Task requirements: In the following listing, find the lines containing "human" and report them.

Material provided:

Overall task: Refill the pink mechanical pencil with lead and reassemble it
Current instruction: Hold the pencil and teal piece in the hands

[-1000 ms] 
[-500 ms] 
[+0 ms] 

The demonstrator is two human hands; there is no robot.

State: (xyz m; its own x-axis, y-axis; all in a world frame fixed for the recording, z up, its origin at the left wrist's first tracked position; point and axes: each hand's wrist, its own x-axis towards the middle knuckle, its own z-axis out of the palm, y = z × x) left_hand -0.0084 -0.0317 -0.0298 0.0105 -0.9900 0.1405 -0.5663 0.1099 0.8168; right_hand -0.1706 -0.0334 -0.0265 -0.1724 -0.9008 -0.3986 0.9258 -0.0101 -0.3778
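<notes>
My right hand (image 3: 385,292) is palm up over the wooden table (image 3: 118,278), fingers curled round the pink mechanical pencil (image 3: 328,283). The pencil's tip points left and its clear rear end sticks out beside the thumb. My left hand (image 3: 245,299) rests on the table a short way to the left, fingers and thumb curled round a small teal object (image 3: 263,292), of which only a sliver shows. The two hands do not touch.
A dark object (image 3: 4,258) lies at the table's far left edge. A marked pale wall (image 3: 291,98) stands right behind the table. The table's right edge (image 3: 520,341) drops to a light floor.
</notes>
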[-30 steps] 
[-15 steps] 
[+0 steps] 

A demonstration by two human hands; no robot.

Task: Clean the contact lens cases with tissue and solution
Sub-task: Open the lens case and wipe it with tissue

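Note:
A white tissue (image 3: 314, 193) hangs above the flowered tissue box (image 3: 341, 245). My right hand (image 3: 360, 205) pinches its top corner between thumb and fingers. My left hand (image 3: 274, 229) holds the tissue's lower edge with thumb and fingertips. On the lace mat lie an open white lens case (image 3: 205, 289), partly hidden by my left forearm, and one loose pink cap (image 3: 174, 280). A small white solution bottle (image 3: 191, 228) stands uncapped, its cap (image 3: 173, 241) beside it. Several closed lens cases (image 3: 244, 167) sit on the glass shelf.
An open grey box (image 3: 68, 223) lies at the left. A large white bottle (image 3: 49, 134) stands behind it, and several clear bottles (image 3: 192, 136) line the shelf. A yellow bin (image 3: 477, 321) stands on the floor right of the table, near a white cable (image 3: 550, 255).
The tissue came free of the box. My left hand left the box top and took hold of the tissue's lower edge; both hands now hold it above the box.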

Reply:
The demonstrator is two human hands; there is no robot.
A demonstration by two human hands; no robot.

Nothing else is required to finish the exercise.